À Beit Dajan, à l'est de Naplouse, l’agriculteur Magdy Abu Jaish marche dans sa serre et montre des rangées de plants de tomates desséchés, réduits à l’état de débris fragiles. « Il ne reste plus une seule pousse verte… une seule étincelle pourrait tout embraser », dit-il, décrivant une dévastation causée non par la sécheresse, mais par la destruction délibérée des puits qui constituaient la ligne de vie du village.
Fin juillet, les forces d’occupation israéliennes ont envahi la zone et ont rempli deux puits artésiens de ciment, tout en confisquant les pompes et le matériel. L’un de ces puits, situé en zone B et officiellement autorisé par l’Autorité palestinienne, approvisionnait plus de 120 dunams de cultures de tomates. L’attaque a eu lieu en pleine saison des récoltes, anéantissant les moyens de subsistance et causant des pertes directes estimées à plus de deux millions de shekels. Près de 200 travailleurs ont perdu du jour au lendemain leur seule source de revenus.
Les agriculteurs de Beit Dajan et du village voisin de Beit Furik, dont beaucoup s’étaient tournés vers l’agriculture après avoir perdu leur emploi dans les territoires occupés, voient aujourd’hui leurs projets délibérément sabotés. « L’occupation est venue tuer la saison en asséchant les puits », explique Abu Jaish, qui avait investi toutes ses économies après son licenciement. Le coût des plants, des engrais, des systèmes d’irrigation et des serres a plongé les familles endettées.

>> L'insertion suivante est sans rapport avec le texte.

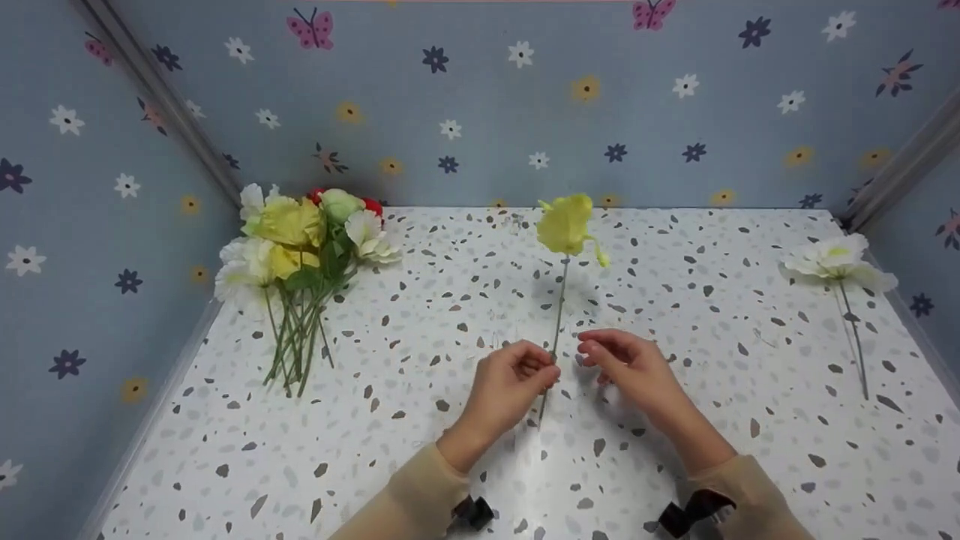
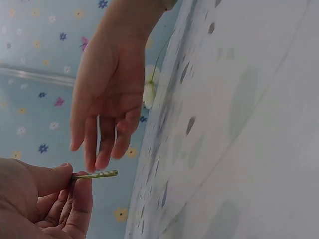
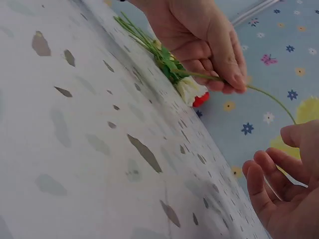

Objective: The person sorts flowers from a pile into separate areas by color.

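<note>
Your left hand (image 1: 510, 384) pinches a thin green stem (image 1: 559, 307) between thumb and index finger, the other fingers curled in. Your right hand (image 1: 637, 369) grasps nothing: its fingers are loosely bent and parted, just beside the stem in the head view. At the stem's upper end is the yellow flower (image 1: 565, 226), raised above the table between and beyond your hands, with a small yellow-green bud (image 1: 602, 256) hanging at its side.

The left wrist view adds what the head view leaves small: the stem's blunt cut end, poking out past your left thumb and fingertip. The right wrist view shows the stem bowing in a curve towards the bloom, where the head view makes it look nearly straight; there your right hand partly hides the petals.

Well to the right of your hands, a single white flower (image 1: 831, 259) lies on the speckled tabletop (image 1: 675, 300), its stem pointing towards you. To the left, a flower bunch (image 1: 296, 232) lies near the corner, white, yellow, red and pale green blooms at the far end, bare stems towards you. Round the table stand blue panels (image 1: 487, 97) printed with daisies and pink butterflies. Your beige sleeves (image 1: 420, 495) end at the wrists.
</note>
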Action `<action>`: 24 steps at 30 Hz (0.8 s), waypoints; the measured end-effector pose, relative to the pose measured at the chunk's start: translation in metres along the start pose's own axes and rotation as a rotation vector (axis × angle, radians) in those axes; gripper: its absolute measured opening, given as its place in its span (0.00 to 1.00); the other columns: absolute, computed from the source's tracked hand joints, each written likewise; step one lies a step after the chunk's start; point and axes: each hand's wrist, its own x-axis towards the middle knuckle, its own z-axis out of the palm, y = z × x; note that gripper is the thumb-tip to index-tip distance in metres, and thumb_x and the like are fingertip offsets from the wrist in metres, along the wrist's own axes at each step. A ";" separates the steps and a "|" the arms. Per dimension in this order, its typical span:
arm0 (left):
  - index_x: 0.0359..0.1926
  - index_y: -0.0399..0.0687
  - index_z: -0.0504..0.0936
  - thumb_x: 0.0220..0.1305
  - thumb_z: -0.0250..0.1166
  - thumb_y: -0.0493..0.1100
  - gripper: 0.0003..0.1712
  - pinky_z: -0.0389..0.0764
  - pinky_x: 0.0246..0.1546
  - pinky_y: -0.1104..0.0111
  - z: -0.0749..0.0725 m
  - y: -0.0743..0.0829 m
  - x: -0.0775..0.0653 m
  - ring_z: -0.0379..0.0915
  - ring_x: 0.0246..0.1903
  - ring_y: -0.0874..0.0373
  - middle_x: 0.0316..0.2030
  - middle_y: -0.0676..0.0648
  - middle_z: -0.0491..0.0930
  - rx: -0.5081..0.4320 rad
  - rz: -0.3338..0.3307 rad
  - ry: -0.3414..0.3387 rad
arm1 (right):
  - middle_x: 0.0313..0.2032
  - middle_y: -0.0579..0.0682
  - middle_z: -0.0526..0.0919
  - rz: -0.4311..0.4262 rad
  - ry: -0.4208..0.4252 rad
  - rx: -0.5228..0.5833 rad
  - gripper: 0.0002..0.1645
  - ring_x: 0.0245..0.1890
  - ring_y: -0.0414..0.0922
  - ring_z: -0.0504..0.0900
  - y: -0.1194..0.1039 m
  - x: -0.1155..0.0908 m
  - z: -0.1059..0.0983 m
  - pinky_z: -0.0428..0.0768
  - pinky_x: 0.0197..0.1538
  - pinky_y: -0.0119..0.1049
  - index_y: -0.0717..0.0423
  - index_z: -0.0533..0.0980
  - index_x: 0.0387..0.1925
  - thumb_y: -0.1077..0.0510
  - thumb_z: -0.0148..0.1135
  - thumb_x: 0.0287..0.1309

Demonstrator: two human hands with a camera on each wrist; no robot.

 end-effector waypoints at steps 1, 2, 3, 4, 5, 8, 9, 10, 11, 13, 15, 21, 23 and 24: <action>0.39 0.41 0.84 0.60 0.73 0.35 0.07 0.86 0.33 0.66 0.005 0.001 -0.003 0.83 0.29 0.58 0.31 0.51 0.85 0.010 0.008 -0.013 | 0.49 0.57 0.84 -0.015 -0.021 0.001 0.26 0.47 0.56 0.83 -0.001 -0.001 0.004 0.85 0.40 0.43 0.59 0.79 0.58 0.46 0.64 0.68; 0.38 0.42 0.84 0.60 0.73 0.35 0.06 0.86 0.33 0.66 0.009 0.002 -0.005 0.83 0.29 0.59 0.30 0.51 0.85 0.018 0.015 -0.025 | 0.49 0.57 0.85 -0.031 -0.038 0.000 0.24 0.47 0.55 0.84 -0.002 -0.002 0.007 0.85 0.40 0.44 0.59 0.79 0.57 0.47 0.64 0.68; 0.37 0.43 0.85 0.59 0.73 0.35 0.06 0.86 0.33 0.67 0.012 0.002 -0.007 0.83 0.29 0.61 0.30 0.52 0.85 0.032 0.022 -0.035 | 0.48 0.56 0.85 -0.045 -0.046 -0.002 0.23 0.46 0.55 0.84 -0.004 -0.004 0.009 0.85 0.40 0.44 0.58 0.80 0.56 0.48 0.63 0.69; 0.37 0.44 0.85 0.59 0.73 0.35 0.06 0.86 0.33 0.67 0.014 0.003 -0.009 0.82 0.29 0.61 0.30 0.53 0.85 0.044 0.028 -0.045 | 0.47 0.56 0.85 -0.058 -0.050 -0.004 0.21 0.46 0.54 0.84 -0.005 -0.005 0.011 0.85 0.40 0.43 0.58 0.80 0.55 0.49 0.63 0.69; 0.37 0.44 0.85 0.59 0.73 0.35 0.05 0.85 0.33 0.68 0.016 0.003 -0.009 0.82 0.29 0.62 0.29 0.53 0.84 0.053 0.035 -0.051 | 0.46 0.55 0.86 -0.070 -0.048 -0.004 0.20 0.45 0.53 0.84 -0.007 -0.007 0.012 0.85 0.39 0.42 0.58 0.81 0.53 0.50 0.63 0.69; 0.35 0.46 0.85 0.60 0.73 0.35 0.05 0.85 0.33 0.69 0.019 0.003 -0.010 0.82 0.28 0.64 0.29 0.54 0.84 0.075 0.047 -0.057 | 0.44 0.55 0.86 -0.094 -0.022 0.012 0.15 0.43 0.49 0.83 -0.012 -0.010 0.013 0.84 0.38 0.37 0.57 0.83 0.49 0.52 0.64 0.68; 0.35 0.47 0.86 0.60 0.73 0.35 0.04 0.85 0.33 0.69 0.019 0.003 -0.010 0.81 0.27 0.64 0.28 0.55 0.84 0.078 0.047 -0.057 | 0.43 0.56 0.86 -0.099 -0.015 0.018 0.14 0.42 0.48 0.83 -0.014 -0.010 0.013 0.83 0.38 0.36 0.57 0.83 0.48 0.52 0.65 0.68; 0.35 0.47 0.86 0.60 0.73 0.35 0.04 0.85 0.32 0.69 0.019 0.003 -0.010 0.81 0.27 0.64 0.28 0.55 0.84 0.077 0.045 -0.059 | 0.43 0.56 0.86 -0.105 -0.010 0.025 0.14 0.42 0.48 0.83 -0.015 -0.011 0.012 0.83 0.37 0.35 0.58 0.83 0.48 0.53 0.66 0.67; 0.35 0.48 0.86 0.60 0.73 0.36 0.04 0.85 0.32 0.69 0.019 0.004 -0.010 0.82 0.27 0.64 0.28 0.55 0.84 0.077 0.043 -0.063 | 0.43 0.57 0.86 -0.109 -0.005 0.033 0.15 0.42 0.47 0.83 -0.015 -0.011 0.012 0.83 0.37 0.34 0.59 0.83 0.48 0.53 0.66 0.67; 0.35 0.49 0.86 0.60 0.73 0.37 0.04 0.85 0.32 0.69 0.019 0.004 -0.011 0.82 0.28 0.64 0.29 0.56 0.84 0.082 0.037 -0.073 | 0.42 0.58 0.86 -0.120 -0.004 0.043 0.15 0.40 0.49 0.83 -0.016 -0.011 0.012 0.83 0.37 0.34 0.60 0.83 0.47 0.54 0.67 0.66; 0.35 0.49 0.86 0.61 0.73 0.38 0.03 0.85 0.32 0.69 0.018 0.005 -0.011 0.82 0.28 0.64 0.29 0.56 0.85 0.098 0.030 -0.090 | 0.40 0.60 0.85 -0.131 -0.013 0.066 0.16 0.39 0.53 0.83 -0.016 -0.011 0.012 0.83 0.37 0.36 0.63 0.82 0.48 0.54 0.67 0.66; 0.38 0.44 0.88 0.62 0.70 0.38 0.03 0.84 0.35 0.72 0.014 0.007 -0.011 0.82 0.30 0.68 0.31 0.58 0.86 0.170 0.017 -0.187 | 0.38 0.63 0.84 -0.160 0.024 0.163 0.14 0.37 0.55 0.84 -0.018 -0.010 0.008 0.85 0.39 0.38 0.65 0.80 0.47 0.58 0.65 0.67; 0.39 0.42 0.88 0.62 0.69 0.37 0.05 0.84 0.36 0.72 0.012 0.008 -0.011 0.82 0.30 0.68 0.31 0.58 0.86 0.182 0.020 -0.204 | 0.39 0.65 0.83 -0.167 0.034 0.188 0.14 0.37 0.52 0.85 -0.019 -0.009 0.007 0.86 0.40 0.39 0.66 0.80 0.47 0.59 0.65 0.67; 0.40 0.42 0.88 0.62 0.69 0.36 0.05 0.84 0.36 0.72 0.012 0.008 -0.011 0.82 0.31 0.68 0.31 0.57 0.86 0.183 0.023 -0.204 | 0.40 0.66 0.82 -0.169 0.029 0.198 0.14 0.38 0.52 0.85 -0.019 -0.009 0.007 0.86 0.41 0.40 0.66 0.80 0.48 0.59 0.65 0.67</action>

Le sort de Yasser Abu Khder est tout aussi dramatique. Lui et ses sept frères avaient étendu leur exploitation à 10 dunams cette année, pour finalement voir l’intégralité de leur récolte de 45 tonnes de tomates réduite à néant. « Ce projet faisait vivre sept familles, dont des étudiants à l’université. Aujourd’hui, nous croulons sous une dette de 720 000 shekels », témoigne-t-il. Même l’eau d’urgence fournie par la municipalité de Naplouse s’est avérée insuffisante : à peine 1,5 tasse par dunam, loin des 8 tasses nécessaires quotidiennement.
Le président du conseil villageois de Beit Dajan, Nasr Abu Jaish, qualifie la fermeture des puits de « ciblage systématique, à la fois politique et militaire ». Il se souvient des paroles crues d’un officier d’occupation : « Nous ne voulons pas démolir nous-mêmes les serres ; nous voulons que vous les détruisiez de vos propres mains. »
Pour les agriculteurs de Beit Dajan, cette attaque ne vise pas seulement l’eau : elle cherche à anéantir l’agriculture palestinienne sur des terres convoitées par les colons. Sans compensation, avec des dettes qui s’accumulent et aucune source d’eau fiable, les familles assistent, impuissantes, à l’effondrement de leurs rêves. Elles se disent victimes d’une campagne organisée pour les déraciner de leur terre.